Spring WebFlux — Under the hood
An overview of how Spring WebFlux works with Netty
Reactive frameworks have become increasingly popular in recent years due to their ability to create resilient and scalable applications that are able to handle large volumes of data without compromising performance and scalability. In this article, I’ll explain how the WebFlux framework, using the Netty server, works under the hood.
Some concepts about Spring WebFlux
Spring Webflux is a framework for building applications following the functional programming paradigm, in a reactive and non-blocking manner. Not familiar with such concepts? I will explain them in more detail.
Functional programming: It is a programming paradigm where we use pure and immutable functions, composing them to create a program.

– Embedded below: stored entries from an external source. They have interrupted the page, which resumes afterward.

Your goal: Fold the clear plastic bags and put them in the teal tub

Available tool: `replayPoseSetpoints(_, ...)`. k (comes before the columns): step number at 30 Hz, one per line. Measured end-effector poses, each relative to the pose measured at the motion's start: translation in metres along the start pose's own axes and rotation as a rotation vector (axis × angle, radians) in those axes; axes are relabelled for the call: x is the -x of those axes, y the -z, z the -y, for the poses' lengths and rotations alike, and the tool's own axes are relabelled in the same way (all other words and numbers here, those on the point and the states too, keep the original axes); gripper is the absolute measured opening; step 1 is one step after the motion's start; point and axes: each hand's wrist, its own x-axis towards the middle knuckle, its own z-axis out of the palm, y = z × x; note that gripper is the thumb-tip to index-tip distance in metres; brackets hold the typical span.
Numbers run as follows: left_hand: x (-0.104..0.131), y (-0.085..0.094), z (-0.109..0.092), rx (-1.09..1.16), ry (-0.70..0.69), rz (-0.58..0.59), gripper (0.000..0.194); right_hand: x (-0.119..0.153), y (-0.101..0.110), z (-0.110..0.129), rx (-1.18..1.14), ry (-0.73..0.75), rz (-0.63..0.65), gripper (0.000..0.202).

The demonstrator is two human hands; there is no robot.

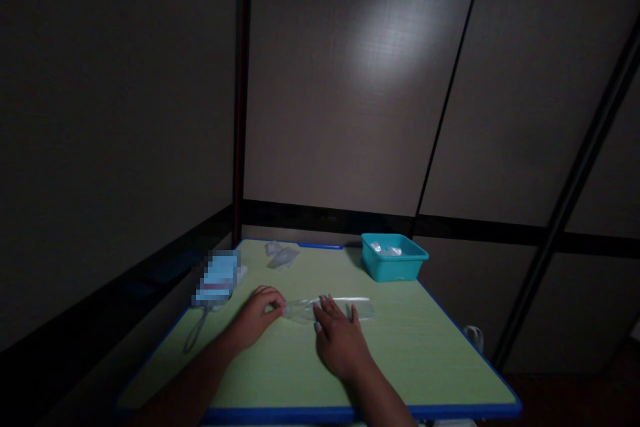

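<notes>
A clear plastic bag lies flat, stretched sideways across the middle of the light green table. At its left end my left hand pinches the gathered plastic between thumb and fingers. My right hand rests on the bag with its fingers spread, pressing on its middle and right part. The right end of the bag shows beyond my fingers. Whether anything is inside the bag cannot be made out.
A teal basket with clear plastic packets stands at the back right. Crumpled clear plastic lies at the back left. At the left edge is a blurred light blue item with a strap. Walls stand behind and to the left.
</notes>
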Motion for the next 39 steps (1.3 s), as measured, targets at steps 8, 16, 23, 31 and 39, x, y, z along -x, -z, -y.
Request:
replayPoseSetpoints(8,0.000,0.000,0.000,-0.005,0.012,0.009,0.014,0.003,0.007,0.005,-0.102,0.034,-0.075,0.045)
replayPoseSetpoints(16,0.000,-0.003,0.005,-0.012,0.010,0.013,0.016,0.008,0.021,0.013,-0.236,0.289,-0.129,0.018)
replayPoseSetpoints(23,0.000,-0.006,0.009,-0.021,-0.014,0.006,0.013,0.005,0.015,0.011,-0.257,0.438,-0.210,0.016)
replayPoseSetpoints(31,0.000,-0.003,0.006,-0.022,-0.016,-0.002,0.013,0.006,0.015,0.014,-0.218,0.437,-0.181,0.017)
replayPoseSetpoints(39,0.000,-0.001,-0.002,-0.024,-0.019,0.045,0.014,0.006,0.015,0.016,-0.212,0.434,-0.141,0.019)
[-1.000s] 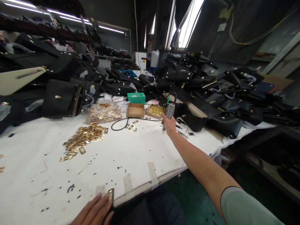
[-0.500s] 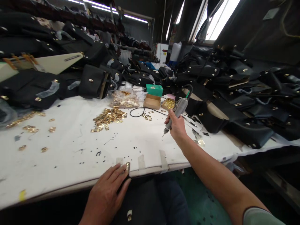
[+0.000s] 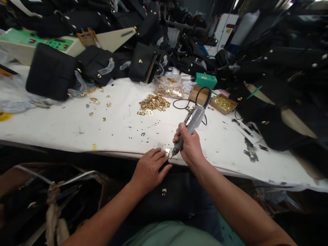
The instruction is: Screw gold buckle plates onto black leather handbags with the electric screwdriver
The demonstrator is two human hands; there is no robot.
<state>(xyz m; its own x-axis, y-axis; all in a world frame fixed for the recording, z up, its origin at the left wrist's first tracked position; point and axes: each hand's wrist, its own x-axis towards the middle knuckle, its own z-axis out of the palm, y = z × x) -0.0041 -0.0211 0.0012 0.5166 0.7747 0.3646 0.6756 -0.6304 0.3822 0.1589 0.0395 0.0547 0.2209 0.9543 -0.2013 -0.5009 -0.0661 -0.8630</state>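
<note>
My right hand (image 3: 191, 141) is wrapped round a grey electric screwdriver (image 3: 196, 119), its bit pointing down and left. The tip is just right of a small shiny metal plate (image 3: 167, 152) at the table's front edge; whether they touch I cannot tell. My left hand (image 3: 151, 169) holds the plate, with the fingertips over its left side and the thumb below. Dark material shows between thumb and fingers. Below the hands, a black bag (image 3: 176, 201) with a small metal clasp (image 3: 164, 192) lies against the lap, its outline partly lost in shadow.
On the white table (image 3: 123, 136) lie a pile of gold metal plates (image 3: 154, 103), tiny black bits, a bag of fittings (image 3: 169, 87) and a box of gold pieces (image 3: 222, 104). A green box (image 3: 206, 81) stands behind. Black bags (image 3: 52, 73) crowd the back and right.
The screwdriver in my right hand has come down and left, close to the plate. My left hand stays at the plate. The view has tilted down and turned left.
</note>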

Below is an example of non-functional and functional code in Java:
Non-functional code:
import java.util.ArrayList;
import java.util.List;
public class NonFunctionalExample {
public static void main(String[] args) {
List<String> words = new ArrayList<>();
words.add("cat");
words.add("dog");
words.add("bird");
words.add("fish");
List<String> filteredWords = new ArrayList<>();
for (String word : words) {
if (word.length() <= 3) {
filteredWords.add(word.toUpperCase());
}
}
System.out.println(filteredWords);
}
}Functional code:
import java.util.Arrays;
import java.util.List;
import java.util.stream.Collectors;
public class FunctionalExample {
public static void main(String[] args) {
List<String> words = Arrays.asList("cat", "dog", "bird", "fish");
List<String> filteredWords = words.stream()
.filter(word -> word.length() <= 3)
.map(String::toUpperCase)
.collect(Collectors.toList());
System.out.println(filteredWords);
}
}Non-blocking code: It is a programming model that prevents a task from blocking the execution of other tasks in the same thread, enabling asynchronous execution of tasks.
Reactive programming: The term “reactive” refers to a programming model that reacts to events asynchronously rather than blocking the flow of execution as in a traditional application. Operations in this model are performed asynchronously, generating events in response that are observed by other interested processes. According to the reactive manifesto, there are four fundamental principles that a reactive application must follow:
- Responsive: The system consistently responds to events considering fluctuations in workload or network conditions.
- Resilient: The system remains responsive in case of failure. Failures must be handled within each component or application, without compromising the overall solution.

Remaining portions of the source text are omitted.